**Exercise description:**
Your task is to tally the lines of the listing containing the word "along" and report the figure alone.

**Entries provided:**
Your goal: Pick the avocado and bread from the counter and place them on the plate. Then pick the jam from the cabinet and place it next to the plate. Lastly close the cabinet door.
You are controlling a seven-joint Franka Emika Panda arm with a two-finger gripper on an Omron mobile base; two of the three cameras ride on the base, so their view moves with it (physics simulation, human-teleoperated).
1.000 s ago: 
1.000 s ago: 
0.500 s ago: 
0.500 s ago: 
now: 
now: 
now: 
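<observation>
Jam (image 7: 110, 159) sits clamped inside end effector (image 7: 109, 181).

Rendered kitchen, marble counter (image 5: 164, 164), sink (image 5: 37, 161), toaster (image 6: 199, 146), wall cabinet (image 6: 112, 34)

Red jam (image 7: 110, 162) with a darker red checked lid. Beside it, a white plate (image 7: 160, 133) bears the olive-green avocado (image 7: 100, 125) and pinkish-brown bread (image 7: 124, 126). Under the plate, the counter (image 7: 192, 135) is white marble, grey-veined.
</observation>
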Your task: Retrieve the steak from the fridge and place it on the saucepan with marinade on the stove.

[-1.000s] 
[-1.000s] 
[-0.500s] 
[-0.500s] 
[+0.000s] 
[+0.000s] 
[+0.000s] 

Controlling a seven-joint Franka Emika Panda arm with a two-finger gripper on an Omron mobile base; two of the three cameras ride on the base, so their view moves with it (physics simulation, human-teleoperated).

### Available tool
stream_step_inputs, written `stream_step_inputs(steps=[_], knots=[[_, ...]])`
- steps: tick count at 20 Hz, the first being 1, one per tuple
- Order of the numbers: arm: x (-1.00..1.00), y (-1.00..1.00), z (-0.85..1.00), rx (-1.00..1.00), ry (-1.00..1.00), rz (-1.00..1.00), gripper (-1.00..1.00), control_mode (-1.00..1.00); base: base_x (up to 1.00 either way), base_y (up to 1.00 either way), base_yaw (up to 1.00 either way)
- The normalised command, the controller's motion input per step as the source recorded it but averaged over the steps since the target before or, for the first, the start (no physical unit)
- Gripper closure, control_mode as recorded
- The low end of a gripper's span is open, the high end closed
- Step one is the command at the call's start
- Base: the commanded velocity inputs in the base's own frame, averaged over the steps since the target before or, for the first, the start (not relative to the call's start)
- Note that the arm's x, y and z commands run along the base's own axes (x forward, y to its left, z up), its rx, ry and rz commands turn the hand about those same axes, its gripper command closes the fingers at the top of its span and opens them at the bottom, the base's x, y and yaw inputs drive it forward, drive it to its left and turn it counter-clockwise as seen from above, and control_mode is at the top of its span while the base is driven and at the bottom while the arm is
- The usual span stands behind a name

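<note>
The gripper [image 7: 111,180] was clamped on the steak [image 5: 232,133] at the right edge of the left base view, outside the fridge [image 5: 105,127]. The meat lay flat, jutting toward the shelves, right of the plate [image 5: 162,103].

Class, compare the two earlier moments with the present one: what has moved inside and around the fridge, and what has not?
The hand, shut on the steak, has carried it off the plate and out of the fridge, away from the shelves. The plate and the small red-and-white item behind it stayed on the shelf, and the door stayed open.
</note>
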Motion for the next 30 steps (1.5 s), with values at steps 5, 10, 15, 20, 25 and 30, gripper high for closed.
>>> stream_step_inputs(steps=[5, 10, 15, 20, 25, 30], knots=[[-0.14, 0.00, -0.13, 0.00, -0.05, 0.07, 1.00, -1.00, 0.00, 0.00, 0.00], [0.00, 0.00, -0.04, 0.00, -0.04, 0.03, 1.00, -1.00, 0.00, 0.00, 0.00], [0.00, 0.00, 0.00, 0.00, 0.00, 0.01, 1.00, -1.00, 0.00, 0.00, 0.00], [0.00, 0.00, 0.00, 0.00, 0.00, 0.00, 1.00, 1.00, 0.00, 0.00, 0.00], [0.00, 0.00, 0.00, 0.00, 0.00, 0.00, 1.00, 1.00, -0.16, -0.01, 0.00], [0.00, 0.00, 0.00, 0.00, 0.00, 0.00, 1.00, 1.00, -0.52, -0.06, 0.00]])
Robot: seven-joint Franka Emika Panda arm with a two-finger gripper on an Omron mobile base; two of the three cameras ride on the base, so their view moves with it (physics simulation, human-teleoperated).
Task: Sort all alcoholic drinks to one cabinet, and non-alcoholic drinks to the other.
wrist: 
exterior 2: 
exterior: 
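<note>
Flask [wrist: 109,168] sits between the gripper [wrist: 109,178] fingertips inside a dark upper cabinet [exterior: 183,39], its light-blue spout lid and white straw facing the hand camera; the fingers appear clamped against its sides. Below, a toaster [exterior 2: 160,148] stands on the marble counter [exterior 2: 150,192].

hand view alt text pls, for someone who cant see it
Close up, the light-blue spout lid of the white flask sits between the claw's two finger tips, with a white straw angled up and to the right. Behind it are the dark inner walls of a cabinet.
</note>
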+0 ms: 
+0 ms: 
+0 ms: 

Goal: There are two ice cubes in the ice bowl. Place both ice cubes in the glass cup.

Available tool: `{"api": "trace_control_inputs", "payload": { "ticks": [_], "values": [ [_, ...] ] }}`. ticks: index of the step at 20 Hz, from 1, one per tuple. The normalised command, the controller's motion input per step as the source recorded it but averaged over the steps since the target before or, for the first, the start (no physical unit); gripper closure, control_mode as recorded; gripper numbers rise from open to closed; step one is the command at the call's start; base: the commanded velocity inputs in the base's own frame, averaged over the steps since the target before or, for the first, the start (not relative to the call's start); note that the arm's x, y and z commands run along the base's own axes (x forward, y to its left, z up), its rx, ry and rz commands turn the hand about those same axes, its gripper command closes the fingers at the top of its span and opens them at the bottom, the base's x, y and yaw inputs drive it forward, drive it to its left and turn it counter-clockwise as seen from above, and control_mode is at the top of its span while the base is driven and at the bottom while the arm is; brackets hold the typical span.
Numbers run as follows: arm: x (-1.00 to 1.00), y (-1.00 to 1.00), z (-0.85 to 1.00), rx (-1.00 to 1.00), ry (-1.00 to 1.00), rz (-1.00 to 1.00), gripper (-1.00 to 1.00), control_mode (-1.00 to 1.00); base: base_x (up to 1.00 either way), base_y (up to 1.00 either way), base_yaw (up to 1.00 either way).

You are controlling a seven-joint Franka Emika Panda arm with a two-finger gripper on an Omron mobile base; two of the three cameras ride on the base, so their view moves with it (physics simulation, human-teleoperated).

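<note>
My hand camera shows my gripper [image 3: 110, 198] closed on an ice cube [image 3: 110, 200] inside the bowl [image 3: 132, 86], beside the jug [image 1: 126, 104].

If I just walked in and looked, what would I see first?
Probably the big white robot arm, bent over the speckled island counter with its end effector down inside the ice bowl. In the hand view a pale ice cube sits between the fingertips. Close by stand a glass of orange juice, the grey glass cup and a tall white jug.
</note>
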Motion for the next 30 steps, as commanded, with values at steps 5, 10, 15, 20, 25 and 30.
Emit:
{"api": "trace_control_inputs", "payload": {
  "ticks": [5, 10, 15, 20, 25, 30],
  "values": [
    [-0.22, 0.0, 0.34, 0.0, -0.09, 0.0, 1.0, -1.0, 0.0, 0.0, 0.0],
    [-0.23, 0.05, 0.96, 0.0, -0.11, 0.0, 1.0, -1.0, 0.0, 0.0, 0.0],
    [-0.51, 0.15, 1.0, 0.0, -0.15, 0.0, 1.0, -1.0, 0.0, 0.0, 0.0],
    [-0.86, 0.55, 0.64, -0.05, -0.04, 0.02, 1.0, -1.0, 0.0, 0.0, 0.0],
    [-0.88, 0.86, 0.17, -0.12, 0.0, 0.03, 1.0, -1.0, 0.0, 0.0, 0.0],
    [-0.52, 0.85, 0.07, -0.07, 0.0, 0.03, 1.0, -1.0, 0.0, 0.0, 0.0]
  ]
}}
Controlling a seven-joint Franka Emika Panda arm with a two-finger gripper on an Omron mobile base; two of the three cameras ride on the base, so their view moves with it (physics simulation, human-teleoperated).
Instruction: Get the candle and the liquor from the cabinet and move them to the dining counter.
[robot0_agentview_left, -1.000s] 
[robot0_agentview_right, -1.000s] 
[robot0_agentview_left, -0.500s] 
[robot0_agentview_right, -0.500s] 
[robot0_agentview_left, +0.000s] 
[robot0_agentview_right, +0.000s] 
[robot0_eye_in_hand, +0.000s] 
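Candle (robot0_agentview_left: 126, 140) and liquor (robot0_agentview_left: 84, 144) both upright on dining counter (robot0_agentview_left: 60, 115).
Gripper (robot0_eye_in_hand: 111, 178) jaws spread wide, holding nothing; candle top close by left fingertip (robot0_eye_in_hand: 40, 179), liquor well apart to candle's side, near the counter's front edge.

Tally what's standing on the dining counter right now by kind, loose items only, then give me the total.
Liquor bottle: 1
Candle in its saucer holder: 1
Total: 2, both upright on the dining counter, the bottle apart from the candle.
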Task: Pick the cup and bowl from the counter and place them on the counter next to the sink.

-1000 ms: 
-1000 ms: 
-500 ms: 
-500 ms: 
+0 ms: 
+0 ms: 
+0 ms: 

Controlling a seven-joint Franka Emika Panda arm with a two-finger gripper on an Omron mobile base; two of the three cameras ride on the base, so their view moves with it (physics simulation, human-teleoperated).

**Response:**
2